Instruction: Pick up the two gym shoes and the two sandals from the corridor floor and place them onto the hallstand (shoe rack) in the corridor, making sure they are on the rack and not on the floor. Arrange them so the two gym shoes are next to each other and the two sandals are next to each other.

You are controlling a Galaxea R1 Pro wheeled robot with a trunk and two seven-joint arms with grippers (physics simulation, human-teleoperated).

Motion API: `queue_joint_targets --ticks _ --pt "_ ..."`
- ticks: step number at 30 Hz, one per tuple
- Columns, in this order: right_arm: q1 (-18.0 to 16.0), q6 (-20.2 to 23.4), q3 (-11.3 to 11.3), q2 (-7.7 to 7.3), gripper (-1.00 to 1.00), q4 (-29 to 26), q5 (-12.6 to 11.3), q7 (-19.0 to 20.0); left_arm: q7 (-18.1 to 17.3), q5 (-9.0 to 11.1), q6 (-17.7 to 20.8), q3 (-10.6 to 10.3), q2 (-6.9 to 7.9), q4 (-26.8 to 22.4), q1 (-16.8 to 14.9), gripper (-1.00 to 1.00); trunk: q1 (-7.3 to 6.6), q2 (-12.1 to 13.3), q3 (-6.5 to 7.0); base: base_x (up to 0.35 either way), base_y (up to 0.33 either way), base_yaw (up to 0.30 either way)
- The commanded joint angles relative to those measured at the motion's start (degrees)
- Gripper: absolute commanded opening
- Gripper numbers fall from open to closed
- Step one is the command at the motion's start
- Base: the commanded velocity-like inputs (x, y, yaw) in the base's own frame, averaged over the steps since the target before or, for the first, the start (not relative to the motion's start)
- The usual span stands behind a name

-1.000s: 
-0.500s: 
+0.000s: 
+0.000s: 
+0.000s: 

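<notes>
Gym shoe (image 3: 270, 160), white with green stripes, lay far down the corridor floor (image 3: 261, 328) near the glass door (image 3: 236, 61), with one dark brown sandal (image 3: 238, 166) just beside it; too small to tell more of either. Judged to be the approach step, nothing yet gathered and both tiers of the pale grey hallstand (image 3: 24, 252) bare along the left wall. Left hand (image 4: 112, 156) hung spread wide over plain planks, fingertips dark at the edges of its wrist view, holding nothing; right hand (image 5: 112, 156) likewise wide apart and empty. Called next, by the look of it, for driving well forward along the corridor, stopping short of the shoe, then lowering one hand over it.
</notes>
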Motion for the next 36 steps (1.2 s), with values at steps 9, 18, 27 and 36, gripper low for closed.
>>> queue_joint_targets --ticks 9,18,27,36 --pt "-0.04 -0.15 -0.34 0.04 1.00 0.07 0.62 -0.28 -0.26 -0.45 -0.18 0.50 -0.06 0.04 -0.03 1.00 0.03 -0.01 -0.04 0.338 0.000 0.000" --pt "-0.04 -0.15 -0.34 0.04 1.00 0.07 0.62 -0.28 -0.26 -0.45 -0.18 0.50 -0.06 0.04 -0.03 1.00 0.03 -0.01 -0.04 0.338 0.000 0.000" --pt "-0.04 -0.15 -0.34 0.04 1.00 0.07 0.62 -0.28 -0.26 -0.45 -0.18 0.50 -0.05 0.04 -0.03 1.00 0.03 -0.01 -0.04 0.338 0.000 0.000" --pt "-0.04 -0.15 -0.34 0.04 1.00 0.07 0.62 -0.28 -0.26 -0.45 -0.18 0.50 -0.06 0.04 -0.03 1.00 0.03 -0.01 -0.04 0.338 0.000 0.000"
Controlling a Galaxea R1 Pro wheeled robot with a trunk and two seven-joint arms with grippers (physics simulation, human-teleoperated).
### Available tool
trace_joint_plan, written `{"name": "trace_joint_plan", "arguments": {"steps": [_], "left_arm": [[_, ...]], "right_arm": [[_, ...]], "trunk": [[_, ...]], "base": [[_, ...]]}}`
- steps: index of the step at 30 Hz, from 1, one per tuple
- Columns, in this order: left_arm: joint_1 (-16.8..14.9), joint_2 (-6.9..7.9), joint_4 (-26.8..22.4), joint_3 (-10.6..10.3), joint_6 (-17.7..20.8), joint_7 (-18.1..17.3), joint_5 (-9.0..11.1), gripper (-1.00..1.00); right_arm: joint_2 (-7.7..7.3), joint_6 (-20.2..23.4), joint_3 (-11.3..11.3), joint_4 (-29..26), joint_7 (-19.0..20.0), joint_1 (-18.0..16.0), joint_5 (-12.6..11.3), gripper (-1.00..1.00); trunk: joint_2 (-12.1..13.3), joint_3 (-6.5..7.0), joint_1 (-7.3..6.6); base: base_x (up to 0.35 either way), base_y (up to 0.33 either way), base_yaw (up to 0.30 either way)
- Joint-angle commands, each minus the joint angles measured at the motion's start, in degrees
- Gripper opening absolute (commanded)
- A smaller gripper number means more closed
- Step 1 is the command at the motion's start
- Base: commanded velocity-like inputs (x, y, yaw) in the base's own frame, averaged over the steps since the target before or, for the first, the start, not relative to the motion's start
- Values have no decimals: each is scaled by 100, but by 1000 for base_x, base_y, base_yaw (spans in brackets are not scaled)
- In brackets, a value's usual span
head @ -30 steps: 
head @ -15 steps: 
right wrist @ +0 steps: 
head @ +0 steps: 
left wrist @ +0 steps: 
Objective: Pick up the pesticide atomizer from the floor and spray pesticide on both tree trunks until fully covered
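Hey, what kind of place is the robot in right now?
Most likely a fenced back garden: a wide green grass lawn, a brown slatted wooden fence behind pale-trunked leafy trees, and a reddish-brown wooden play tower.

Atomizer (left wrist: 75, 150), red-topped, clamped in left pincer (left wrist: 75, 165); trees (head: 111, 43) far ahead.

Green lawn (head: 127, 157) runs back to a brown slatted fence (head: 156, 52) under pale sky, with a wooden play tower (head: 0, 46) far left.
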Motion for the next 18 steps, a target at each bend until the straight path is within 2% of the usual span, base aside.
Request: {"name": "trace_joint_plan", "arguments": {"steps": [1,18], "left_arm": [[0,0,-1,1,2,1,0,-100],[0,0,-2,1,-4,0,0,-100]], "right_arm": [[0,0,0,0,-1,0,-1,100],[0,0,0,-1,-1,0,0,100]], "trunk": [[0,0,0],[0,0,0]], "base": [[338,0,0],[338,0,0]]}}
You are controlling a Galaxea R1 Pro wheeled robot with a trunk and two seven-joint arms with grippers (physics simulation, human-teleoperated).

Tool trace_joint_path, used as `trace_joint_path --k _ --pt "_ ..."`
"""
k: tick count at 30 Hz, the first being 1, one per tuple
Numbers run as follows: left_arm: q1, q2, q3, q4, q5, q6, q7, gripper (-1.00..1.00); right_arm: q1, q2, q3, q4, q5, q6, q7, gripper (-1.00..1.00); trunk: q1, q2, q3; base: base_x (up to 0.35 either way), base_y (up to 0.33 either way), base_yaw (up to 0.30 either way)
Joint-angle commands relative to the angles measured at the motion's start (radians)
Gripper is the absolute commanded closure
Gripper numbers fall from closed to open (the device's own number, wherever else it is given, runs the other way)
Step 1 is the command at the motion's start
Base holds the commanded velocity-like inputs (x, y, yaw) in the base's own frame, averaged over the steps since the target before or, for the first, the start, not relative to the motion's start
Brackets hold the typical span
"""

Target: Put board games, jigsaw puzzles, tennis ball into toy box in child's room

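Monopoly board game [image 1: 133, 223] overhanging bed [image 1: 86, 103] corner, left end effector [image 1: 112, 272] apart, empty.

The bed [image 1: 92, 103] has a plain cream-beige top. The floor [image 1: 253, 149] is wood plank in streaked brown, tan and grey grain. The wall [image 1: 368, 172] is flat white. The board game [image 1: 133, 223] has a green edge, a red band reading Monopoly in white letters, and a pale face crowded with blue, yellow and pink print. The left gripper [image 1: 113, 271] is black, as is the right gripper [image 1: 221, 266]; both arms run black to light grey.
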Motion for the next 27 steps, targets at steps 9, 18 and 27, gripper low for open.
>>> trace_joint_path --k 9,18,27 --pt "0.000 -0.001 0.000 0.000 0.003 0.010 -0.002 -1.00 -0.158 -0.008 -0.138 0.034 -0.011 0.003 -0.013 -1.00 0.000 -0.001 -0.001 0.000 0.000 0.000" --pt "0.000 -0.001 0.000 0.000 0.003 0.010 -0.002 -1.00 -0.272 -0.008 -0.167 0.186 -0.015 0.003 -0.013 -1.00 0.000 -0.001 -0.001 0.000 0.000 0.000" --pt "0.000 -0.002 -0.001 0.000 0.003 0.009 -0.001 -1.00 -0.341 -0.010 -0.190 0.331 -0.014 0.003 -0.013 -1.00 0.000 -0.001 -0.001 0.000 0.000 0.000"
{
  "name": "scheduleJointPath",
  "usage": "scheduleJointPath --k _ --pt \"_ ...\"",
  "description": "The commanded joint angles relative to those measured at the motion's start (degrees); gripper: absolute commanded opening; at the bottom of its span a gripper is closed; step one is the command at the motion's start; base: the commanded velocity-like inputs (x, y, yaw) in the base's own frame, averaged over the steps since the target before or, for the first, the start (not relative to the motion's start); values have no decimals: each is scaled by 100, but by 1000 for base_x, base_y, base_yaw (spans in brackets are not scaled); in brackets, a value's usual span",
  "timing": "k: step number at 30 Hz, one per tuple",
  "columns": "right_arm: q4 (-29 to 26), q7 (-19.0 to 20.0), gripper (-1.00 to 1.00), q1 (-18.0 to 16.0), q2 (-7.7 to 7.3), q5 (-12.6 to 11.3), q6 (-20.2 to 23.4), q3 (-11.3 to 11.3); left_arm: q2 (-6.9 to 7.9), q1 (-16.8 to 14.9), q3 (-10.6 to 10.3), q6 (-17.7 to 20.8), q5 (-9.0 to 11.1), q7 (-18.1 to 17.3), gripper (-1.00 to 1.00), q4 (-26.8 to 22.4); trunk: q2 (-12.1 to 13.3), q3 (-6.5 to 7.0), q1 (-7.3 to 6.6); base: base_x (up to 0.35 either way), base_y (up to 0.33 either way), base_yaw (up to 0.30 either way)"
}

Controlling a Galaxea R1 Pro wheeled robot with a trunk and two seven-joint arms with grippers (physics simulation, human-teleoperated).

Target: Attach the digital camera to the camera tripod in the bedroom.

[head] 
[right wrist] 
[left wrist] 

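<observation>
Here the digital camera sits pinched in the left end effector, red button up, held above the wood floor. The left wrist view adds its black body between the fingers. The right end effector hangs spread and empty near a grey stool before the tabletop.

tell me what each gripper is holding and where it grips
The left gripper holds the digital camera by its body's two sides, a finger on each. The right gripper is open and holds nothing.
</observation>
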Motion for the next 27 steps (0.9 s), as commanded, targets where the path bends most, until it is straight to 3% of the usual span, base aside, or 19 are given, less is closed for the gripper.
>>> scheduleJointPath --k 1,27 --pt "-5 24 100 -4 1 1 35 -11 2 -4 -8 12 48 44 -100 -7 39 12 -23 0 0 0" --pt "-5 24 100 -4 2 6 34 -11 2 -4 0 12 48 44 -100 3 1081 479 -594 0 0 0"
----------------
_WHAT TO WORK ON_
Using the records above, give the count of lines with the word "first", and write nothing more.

_TASK RESPONSE_
5